As for my literal spiritual journey, I was raised by a mother who had been cruelly excommunicated from the Catholic Church for marrying my father, a nominal Episcopalian /agnostic. Later, she was told by a priest that her two toddlers, my sister and myself, were condemned to hell. In grade school, I remember being dropped off in front of Saint Paul’s Episcopal Church in San Mateo, California, for Sunday services, then waiting outside on the curb for my father to pick me up afterwards. I remember being fiercely thrilled by the hymn “Onward Christian Soldiers,” wanting to march off to something noble and grand, some virtuous, bloodless war that vaguely invoked God.

A crucial turning point in my Episcopalian upbringing occurred when my paternal grandparents enrolled me in a private Catholic girls’ high school, the Convent of the Sacred Heart. The mother church, Sacre Coeur, is in the Montmarte section of Paris, and my college-educated teachers, Sacred Heart nuns, wore stylish black habits originally designed as mourning clothes in early nineteenth-century Paris. The moment I entered the convent, its stately architecture concealed by labyrinthine, angel-haunted gardens and cloistered living quarters, I ignited spiritually. I aimed to be a priest (what power), then a nun (less interesting), then a saint (yes!)—in that order. I devoured Catholic literature, J.F. Powers, Graham Greene, Flannery O’Connor, and yearned, with anguished romanticism, to convert.

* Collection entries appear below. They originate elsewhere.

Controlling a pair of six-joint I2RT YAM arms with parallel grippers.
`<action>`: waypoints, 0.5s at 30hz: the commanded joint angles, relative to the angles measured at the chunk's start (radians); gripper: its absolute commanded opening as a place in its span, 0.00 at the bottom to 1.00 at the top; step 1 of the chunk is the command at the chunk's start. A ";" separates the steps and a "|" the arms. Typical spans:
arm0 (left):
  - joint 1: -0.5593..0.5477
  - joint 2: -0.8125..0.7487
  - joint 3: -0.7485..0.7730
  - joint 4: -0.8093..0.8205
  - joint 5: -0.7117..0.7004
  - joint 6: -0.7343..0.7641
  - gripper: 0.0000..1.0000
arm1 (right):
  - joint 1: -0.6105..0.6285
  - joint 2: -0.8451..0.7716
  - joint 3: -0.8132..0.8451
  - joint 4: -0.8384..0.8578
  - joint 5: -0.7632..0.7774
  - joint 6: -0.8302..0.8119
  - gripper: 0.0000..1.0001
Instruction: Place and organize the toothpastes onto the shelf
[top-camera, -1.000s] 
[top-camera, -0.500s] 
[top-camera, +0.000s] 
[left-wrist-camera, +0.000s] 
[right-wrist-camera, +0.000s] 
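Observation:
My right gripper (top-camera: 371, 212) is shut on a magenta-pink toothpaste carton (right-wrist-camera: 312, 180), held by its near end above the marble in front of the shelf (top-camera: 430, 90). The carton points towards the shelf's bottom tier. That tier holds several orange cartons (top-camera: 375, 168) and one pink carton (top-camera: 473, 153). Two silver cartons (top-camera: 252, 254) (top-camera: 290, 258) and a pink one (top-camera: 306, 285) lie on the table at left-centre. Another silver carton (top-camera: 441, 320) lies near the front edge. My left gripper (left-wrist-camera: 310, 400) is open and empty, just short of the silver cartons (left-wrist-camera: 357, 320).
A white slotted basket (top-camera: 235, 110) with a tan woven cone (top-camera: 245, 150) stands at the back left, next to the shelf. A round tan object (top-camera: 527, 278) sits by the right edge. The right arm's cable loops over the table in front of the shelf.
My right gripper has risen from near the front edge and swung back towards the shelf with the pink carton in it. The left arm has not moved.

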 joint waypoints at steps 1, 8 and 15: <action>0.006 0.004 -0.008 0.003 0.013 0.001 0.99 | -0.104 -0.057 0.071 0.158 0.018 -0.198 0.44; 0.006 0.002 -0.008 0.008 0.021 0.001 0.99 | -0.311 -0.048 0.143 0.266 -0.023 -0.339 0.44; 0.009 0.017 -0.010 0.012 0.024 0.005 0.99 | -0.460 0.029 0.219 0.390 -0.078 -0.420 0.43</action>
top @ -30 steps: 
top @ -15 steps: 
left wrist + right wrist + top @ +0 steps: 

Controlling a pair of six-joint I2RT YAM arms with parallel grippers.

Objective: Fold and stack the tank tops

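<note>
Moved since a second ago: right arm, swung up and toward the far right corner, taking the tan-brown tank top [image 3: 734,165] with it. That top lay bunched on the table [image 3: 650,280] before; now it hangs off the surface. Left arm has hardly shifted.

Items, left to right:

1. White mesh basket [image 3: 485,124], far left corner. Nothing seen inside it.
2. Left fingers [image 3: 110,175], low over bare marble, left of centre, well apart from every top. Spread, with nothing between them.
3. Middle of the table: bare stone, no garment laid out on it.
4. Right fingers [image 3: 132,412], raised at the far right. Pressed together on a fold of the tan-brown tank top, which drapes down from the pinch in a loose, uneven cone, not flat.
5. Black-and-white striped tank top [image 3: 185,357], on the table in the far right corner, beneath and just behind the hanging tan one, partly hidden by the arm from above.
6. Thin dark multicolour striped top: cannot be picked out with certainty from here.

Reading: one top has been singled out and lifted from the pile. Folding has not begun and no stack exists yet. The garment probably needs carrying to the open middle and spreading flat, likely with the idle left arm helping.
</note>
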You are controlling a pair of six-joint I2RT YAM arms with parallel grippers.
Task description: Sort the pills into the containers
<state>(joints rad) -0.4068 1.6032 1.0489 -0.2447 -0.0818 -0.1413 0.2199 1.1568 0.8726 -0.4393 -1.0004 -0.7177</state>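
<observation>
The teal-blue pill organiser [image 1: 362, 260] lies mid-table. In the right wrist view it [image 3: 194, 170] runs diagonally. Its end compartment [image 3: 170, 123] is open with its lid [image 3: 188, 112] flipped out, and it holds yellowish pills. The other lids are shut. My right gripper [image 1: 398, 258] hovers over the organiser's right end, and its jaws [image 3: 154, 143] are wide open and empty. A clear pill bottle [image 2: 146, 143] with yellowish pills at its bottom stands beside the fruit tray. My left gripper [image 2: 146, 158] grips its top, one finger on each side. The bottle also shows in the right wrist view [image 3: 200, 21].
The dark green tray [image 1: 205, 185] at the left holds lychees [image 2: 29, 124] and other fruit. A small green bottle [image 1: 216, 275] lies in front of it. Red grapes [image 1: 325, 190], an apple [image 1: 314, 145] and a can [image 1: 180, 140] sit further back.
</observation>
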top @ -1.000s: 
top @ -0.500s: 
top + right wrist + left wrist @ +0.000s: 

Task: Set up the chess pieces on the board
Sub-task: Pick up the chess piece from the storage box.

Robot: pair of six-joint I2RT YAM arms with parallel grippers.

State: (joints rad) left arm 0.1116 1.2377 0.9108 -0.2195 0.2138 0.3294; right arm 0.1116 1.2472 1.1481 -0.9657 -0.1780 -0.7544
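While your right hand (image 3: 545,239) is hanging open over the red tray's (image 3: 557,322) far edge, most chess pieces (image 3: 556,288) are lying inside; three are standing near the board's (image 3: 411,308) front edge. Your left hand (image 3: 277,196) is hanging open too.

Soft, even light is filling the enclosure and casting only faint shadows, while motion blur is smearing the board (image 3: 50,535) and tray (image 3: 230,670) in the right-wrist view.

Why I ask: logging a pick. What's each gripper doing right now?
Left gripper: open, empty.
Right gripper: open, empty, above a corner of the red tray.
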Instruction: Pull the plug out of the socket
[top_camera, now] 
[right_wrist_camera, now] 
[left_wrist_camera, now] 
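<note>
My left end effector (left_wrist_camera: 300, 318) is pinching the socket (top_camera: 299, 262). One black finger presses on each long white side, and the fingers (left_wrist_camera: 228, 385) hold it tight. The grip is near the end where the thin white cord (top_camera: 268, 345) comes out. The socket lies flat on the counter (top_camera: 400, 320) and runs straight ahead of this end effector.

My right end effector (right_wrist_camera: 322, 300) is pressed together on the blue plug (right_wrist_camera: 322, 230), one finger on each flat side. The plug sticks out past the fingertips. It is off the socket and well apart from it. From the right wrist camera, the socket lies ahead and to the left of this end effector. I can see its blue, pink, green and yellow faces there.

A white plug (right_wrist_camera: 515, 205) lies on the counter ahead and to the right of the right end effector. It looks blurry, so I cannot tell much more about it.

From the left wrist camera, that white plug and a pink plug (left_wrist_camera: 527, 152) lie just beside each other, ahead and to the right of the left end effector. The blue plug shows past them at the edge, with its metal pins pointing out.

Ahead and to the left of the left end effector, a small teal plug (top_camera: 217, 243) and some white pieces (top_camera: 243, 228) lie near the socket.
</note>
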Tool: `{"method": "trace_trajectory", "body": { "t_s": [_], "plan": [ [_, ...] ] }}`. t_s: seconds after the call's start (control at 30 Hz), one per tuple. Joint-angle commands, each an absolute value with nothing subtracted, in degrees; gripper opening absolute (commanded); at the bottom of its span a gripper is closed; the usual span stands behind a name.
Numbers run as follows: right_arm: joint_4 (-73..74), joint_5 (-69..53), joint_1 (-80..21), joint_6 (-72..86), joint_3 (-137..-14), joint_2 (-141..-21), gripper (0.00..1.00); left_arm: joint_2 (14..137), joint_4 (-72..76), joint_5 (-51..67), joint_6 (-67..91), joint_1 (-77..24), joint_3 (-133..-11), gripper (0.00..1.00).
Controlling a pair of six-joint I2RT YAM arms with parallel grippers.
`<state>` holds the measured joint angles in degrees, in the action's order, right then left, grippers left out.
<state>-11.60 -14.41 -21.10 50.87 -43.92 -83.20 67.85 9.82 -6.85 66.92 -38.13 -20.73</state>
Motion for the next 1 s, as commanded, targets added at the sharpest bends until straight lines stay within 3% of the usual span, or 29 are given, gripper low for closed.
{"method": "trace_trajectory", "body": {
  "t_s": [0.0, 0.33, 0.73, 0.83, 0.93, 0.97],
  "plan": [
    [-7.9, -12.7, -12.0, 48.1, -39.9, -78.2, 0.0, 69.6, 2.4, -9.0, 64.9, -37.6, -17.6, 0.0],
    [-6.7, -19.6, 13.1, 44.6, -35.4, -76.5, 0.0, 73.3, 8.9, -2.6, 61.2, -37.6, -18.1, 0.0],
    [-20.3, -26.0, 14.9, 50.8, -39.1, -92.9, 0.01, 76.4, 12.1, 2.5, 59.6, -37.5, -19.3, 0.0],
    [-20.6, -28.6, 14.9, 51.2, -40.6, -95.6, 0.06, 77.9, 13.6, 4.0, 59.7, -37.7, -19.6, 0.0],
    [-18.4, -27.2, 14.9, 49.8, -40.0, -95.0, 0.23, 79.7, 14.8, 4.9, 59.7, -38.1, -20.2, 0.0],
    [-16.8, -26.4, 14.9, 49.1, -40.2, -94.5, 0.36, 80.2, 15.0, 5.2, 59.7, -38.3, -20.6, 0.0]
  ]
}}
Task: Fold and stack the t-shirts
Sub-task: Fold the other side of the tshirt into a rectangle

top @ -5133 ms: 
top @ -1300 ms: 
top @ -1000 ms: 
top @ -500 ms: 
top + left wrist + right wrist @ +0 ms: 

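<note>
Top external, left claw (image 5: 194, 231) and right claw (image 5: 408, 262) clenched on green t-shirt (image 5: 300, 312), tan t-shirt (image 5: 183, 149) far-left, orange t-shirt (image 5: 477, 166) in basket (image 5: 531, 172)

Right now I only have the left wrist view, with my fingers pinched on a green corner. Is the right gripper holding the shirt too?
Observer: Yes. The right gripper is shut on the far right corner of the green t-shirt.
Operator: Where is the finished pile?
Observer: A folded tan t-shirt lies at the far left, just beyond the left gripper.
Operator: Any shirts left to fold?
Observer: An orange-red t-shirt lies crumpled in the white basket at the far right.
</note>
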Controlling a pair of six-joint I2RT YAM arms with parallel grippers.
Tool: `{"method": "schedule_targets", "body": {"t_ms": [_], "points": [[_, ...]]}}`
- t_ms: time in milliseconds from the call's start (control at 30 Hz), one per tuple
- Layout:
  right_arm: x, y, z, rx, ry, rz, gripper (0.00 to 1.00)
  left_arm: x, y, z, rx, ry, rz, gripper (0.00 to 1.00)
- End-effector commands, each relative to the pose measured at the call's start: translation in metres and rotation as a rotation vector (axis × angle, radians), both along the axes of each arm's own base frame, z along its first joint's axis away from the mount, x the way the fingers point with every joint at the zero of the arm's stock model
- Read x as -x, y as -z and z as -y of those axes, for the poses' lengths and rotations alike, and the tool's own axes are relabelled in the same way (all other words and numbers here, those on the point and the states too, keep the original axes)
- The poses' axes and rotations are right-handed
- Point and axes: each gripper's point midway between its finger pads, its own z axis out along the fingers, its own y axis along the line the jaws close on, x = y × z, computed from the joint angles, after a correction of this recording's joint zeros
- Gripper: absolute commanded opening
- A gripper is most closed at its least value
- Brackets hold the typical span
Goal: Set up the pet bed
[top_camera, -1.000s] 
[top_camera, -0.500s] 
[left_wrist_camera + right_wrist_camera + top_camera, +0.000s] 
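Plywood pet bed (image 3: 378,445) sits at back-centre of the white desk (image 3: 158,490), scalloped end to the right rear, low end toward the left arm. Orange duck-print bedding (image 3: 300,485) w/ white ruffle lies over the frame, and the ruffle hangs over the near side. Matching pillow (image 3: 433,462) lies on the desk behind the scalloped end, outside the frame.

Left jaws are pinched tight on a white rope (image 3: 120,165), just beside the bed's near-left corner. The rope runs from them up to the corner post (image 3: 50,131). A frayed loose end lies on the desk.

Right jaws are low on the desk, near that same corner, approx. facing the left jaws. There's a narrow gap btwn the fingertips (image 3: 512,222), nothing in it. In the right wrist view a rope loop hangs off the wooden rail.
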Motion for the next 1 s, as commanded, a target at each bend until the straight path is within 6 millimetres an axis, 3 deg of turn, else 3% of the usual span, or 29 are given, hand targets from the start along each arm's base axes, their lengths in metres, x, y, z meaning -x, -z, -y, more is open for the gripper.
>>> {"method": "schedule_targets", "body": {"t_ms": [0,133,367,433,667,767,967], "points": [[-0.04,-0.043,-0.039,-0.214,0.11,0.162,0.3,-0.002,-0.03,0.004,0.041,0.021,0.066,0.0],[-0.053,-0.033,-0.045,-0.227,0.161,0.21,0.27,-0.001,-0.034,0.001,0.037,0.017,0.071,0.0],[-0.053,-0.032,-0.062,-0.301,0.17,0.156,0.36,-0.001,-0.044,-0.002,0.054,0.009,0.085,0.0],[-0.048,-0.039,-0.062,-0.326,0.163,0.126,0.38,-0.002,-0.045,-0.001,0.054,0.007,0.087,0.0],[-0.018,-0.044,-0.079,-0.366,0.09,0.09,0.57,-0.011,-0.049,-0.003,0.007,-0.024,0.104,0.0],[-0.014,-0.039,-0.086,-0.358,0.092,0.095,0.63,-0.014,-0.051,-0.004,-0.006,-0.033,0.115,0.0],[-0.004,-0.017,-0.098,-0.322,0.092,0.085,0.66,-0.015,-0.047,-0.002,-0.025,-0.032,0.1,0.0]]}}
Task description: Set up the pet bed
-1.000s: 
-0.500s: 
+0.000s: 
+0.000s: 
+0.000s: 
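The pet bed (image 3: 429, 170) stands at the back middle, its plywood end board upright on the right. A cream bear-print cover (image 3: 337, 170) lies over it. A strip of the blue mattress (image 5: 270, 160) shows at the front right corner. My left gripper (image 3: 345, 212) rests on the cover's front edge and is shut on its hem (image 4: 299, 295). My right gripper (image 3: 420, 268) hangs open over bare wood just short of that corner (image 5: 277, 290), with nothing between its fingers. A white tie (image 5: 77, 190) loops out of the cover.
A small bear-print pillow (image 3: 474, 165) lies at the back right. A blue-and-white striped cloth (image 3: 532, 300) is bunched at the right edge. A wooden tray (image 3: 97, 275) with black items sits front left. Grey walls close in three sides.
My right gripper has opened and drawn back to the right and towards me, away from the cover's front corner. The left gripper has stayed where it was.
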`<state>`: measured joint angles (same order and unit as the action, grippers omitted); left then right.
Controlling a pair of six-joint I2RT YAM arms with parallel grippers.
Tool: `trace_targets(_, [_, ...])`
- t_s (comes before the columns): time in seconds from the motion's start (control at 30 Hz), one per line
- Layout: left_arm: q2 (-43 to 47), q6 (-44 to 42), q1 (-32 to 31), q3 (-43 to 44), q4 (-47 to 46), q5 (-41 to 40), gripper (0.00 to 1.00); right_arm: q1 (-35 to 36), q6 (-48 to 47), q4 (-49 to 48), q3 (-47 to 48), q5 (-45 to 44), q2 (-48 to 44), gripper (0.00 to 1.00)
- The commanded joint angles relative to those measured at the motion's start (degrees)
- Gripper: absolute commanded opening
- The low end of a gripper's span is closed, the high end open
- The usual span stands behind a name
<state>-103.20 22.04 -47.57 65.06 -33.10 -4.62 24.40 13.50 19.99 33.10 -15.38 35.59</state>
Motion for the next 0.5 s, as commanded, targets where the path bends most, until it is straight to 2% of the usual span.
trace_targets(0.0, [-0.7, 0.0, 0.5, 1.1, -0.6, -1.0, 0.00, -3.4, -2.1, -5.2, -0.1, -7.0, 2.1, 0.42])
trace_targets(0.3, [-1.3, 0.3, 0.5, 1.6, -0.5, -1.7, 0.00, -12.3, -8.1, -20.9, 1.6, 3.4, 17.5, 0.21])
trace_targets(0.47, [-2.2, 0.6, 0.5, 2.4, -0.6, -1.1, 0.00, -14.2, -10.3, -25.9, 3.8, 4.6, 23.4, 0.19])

My mother, with admirable aplomb, given her understandably wild bitterness against the Catholic Church, made me promise to hold off on conversion until I was twenty-one, a promise I thought reasonable and so kept.

I went off to the University of California at Santa Barbara and after years of yoga, meditation practice, and satisfying my curiosity about astrology, psychical phenomena, and clairvoyance, after studying world religions and mythologies, sitting with world-renowned Mircea Eliade, as well as other esteemed scholars of religion, I went on to satisfy my old spiritual yearning and converted, in my forties, to Catholicism. The Archbishop of Santa Fe, who performed the ceremony at Saint Francis Cathedral, was later caught up in a great, excoriating scandal and resigned. I had liked the archbishop, and the fact of his precipitous, very public fall from grace did not disillusion me; it deepened my conviction that compassion, a tender understanding the complex and sometimes tragic contradictions in human beings, was central to the importance and power of storytelling.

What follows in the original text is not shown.